Lauren O'Connor
Lauren O’Connor | Photo by Breonny Lee

By Taylor Adams Cogan

When Lauren O’Connor first arrived in Dallas in 2004, she came chasing music. She’d left her Delaware hometown to study audio engineering and business, and was easily drawn to the sound and energy coming out of Deep Ellum.


“Seeing these big bands and being a part of this community was the first time I actually felt a part of a community,” she says. “You walk into a club – Three Links, Curtain Club before that – and people know you right away. You show up for each other.”


That sense of belonging stayed with her. Over the past 20 years, on and off, O’Connor has called Deep Ellum home. After all, the neighborhood not only shaped her as someone who appreciates music, but it also gave rise to her calling as a community builder and mental health advocate.


Her first steps into nonprofit work came in 2012 with Girls Rock Dallas, where she helped young musicians find their voice and confidence.


“That was really my first time meeting the business owners and getting to know the neighborhood on a deeper level,” she says. “They were always so supportive, personally and professionally.”


In 2018, O’Connor took over leadership of Foundation 45, the Dallas nonprofit providing free mental health services for adults in creative industries. The organization was born from tragedy a decade earlier, after the deaths of local musicians Adam Carter and Frankie Campagna, members of the Deep Ellum band Spector 45. In response, friends and fellow creatives, including surviving band member Anthony Delabano and counselor Zandra Ellis, created a space for artists to heal and support one another.


O’Connor has carried that mission forward. Under her leadership, the now-called Amplified Minds expanded from one or two support groups a week to six, all led by licensed professional counselors. These include specialized sessions for the LGBTQIA+ community, artists of color, and those dealing with substance use, offered both in person and virtually, free of cost, to anyone in Texas.

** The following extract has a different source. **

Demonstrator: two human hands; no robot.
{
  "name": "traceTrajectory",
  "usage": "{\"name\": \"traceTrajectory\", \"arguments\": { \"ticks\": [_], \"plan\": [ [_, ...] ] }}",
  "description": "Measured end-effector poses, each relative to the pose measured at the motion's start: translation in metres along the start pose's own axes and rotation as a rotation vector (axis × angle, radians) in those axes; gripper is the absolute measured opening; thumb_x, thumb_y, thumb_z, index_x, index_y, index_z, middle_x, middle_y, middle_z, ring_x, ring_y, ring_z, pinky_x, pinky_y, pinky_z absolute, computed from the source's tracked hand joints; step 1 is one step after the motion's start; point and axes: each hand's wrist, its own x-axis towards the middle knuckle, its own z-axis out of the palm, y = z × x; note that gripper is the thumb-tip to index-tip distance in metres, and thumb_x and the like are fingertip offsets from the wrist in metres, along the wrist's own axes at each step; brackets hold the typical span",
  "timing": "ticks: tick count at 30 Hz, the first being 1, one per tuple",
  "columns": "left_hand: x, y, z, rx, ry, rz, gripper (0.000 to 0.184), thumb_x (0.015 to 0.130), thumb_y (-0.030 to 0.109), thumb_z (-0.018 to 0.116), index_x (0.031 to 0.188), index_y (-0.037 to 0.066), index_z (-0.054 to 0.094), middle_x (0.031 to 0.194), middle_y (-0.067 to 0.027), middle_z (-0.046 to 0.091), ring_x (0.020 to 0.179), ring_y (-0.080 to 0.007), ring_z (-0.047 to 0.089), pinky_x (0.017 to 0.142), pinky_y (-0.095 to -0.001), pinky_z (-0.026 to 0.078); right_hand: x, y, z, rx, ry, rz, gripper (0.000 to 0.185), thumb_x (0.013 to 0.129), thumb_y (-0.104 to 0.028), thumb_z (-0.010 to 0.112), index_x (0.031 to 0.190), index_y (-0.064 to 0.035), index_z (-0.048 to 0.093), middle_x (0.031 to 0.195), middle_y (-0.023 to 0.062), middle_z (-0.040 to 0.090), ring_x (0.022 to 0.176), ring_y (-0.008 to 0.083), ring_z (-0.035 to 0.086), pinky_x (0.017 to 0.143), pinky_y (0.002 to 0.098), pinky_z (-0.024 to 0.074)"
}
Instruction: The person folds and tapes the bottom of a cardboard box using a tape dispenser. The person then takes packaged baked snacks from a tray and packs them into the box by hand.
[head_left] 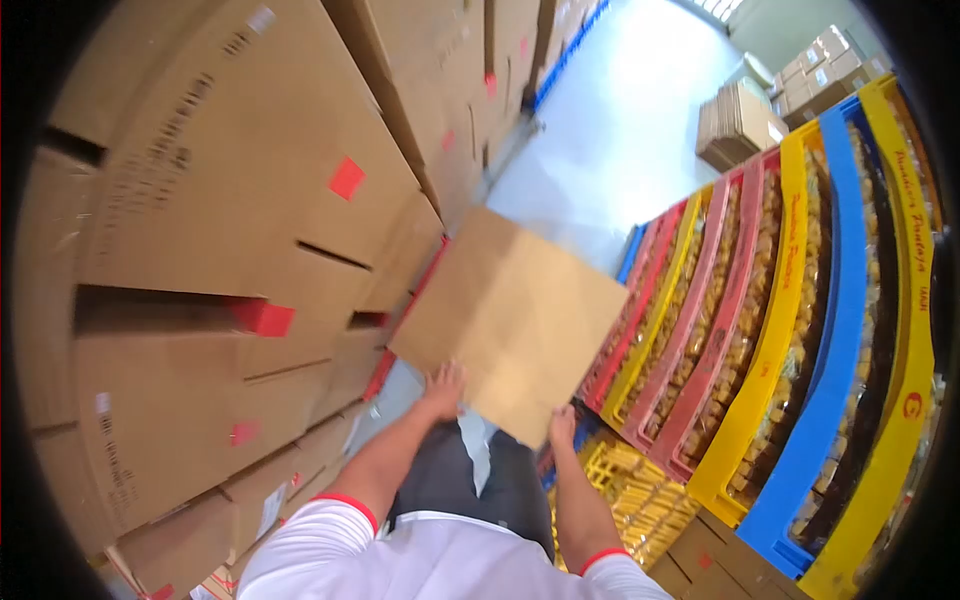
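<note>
A square brown cardboard sheet (515,315) spans the aisle in front of my body; whether it is a flat sheet or the face of a box I cannot tell. At its near left edge my left hand (445,388) holds it, fingers lying over the surface. My right hand (563,425) is closed around the near right corner. The undersides of both hands are hidden.
Tall stacks of cardboard boxes (250,200) with red stickers line my left. To the right rise stacked yellow, blue and red crates (770,370) of packaged goods. Ahead lies pale floor (610,130), with bundled flat cardboard (740,125) and more boxes (820,70) beyond.
</note>
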Motion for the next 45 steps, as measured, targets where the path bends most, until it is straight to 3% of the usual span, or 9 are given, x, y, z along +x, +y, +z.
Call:
{"name": "traceTrajectory", "arguments": {
  "ticks": [7, 11, 14, 18, 23, 24, 34, 41, 45],
  "plan": [
    [-0.139, 0.022, -0.042, 0.206, 0.542, 0.208, 0.070, 0.086, 0.025, 0.069, 0.151, 0.014, 0.045, 0.155, -0.0179, 0.043, 0.145, -0.0381, 0.039, 0.118, -0.0670, 0.023, -0.059, -0.046, -0.077, 0.232, 0.006, -0.122, 0.055, 0.102, -0.016, 0.044, 0.156, -0.0103, 0.035, 0.144, 0.0235, 0.056, 0.133, 0.0382, 0.054, 0.108, 0.0454, 0.0430],
    [-0.158, 0.023, -0.111, 0.210, 0.822, 0.377, 0.032, 0.089, 0.025, 0.066, 0.119, 0.015, 0.068, 0.123, -0.0092, 0.066, 0.123, -0.0289, 0.057, 0.109, -0.0591, 0.036, -0.094, -0.097, -0.156, 0.985, -0.426, -0.169, 0.053, 0.102, -0.017, 0.049, 0.155, -0.0108, 0.041, 0.148, 0.0125, 0.053, 0.134, 0.0226, 0.051, 0.107, 0.0359, 0.0447],
    [-0.177, 0.052, -0.228, 0.208, 0.979, 0.443, 0.018, 0.083, 0.017, 0.068, 0.101, 0.014, 0.068, 0.102, -0.0102, 0.066, 0.112, -0.0314, 0.059, 0.108, -0.0591, 0.037, -0.080, -0.139, -0.199, 1.102, -0.552, -0.189, 0.064, 0.105, -0.054, 0.046, 0.153, -0.0132, 0.043, 0.098, 0.0059, 0.070, 0.070, 0.0200, 0.066, 0.060, 0.0340, 0.0545],
    [-0.173, 0.078, -0.311, -0.007, 1.130, 0.537, 0.015, 0.094, 0.019, 0.069, 0.104, 0.008, 0.069, 0.096, -0.0079, 0.069, 0.100, -0.0282, 0.063, 0.111, -0.0482, 0.038, -0.112, -0.205, -0.253, 1.131, -0.425, -0.281, 0.079, 0.103, -0.067, 0.040, 0.153, -0.0051, 0.042, 0.091, 0.0102, 0.070, 0.073, 0.0128, 0.064, 0.064, 0.0275, 0.0529],
    [-0.180, 0.092, -0.321, -0.023, 1.083, 0.524, 0.013, 0.093, 0.018, 0.069, 0.101, 0.009, 0.070, 0.090, -0.0066, 0.069, 0.095, -0.0270, 0.063, 0.109, -0.0474, 0.039, -0.116, -0.190, -0.251, 0.851, -0.401, -0.384, 0.057, 0.108, -0.039, 0.051, 0.150, -0.0015, 0.045, 0.095, 0.0128, 0.072, 0.072, 0.0121, 0.066, 0.067, 0.0280, 0.0561],
    [-0.179, 0.091, -0.316, -0.003, 1.094, 0.513, 0.013, 0.093, 0.019, 0.069, 0.101, 0.009, 0.070, 0.090, -0.0063, 0.068, 0.094, -0.0267, 0.064, 0.108, -0.0471, 0.039, -0.127, -0.187, -0.252, 0.799, -0.410, -0.390, 0.046, 0.107, -0.026, 0.055, 0.145, -0.0016, 0.053, 0.098, 0.0127, 0.073, 0.078, 0.0135, 0.068, 0.070, 0.0278, 0.0570],
    [-0.179, 0.101, -0.279, -0.081, 0.928, 0.510, 0.014, 0.094, 0.019, 0.066, 0.103, 0.010, 0.070, 0.098, -0.0105, 0.070, 0.095, -0.0346, 0.066, 0.082, -0.0453, 0.052, -0.202, -0.296, -0.324, 0.122, 0.182, -1.265, 0.034, 0.098, -0.008, 0.060, 0.131, -0.0018, 0.064, 0.118, 0.0192, 0.066, 0.111, 0.0339, 0.064, 0.095, 0.0399, 0.0495],
    [-0.216, 0.089, -0.264, -0.389, 1.161, 0.270, 0.020, 0.092, 0.021, 0.069, 0.099, 0.003, 0.066, 0.086, -0.0163, 0.069, 0.079, -0.0348, 0.067, 0.070, -0.0438, 0.052, -0.194, -0.283, -0.271, 0.284, -0.097, -1.297, 0.041, 0.100, -0.018, 0.062, 0.137, -0.0013, 0.059, 0.130, 0.0214, 0.063, 0.124, 0.0370, 0.058, 0.106, 0.0407, 0.0451],
    [-0.199, 0.113, -0.241, -0.747, 1.195, 0.204, 0.028, 0.086, 0.021, 0.075, 0.086, 0.000, 0.057, 0.073, -0.0171, 0.063, 0.067, -0.0252, 0.060, 0.066, -0.0387, 0.051, -0.169, -0.274, -0.185, 0.469, -0.505, -0.972, 0.076, 0.101, -0.045, 0.061, 0.157, -0.0021, 0.033, 0.156, 0.0265, 0.042, 0.148, 0.0367, 0.038, 0.120, 0.0412, 0.0303]
  ]
}}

“The mission is simple,” O’Connor says. “We provide free mental health services to our creative community: quality care so they can take care of everyone else.”


The work continues to keep its deep roots in Deep Ellum. The group’s first suicide-prevention session was held at Life in Deep Ellum in 2014, and the community has continued to show up ever since. O’Connor recalls their first-ever Narcan Happy Hour, hosted by Scott Beggs at Three Links.


“It was historic. Nothing like that had ever been done here before,” she says. “We gave out 150 units of Narcan. The support was unbelievable.”


That collaboration – between venues, artists, and nonprofits – defines the neighborhood for her.


“It wouldn’t have been possible without the help of this community,” she says, nodding to fundraisers like Art of the Guitar at Trees that raised more than $22,000. “As someone who came from no community, I can tell you how important it is to have these spaces. Without them, people feel lost.”


O’Connor says she’s seen it firsthand, through her own experience moving away and coming back, and through the countless people Amplified Minds helps every year.
“The last five years, especially through COVID, have shown how much we rely on one another,” she says. “The community has given me a place to call home.”


O’Connor still spends much of her time in the neighborhood, balancing her roles as nonprofit leader, advocate, and friend to the countless artists, business owners, and creatives who know her by name.

“Everybody knows me, I’m in every place in Deep Ellum,” she says. “But that’s the point. We take care of each other here.”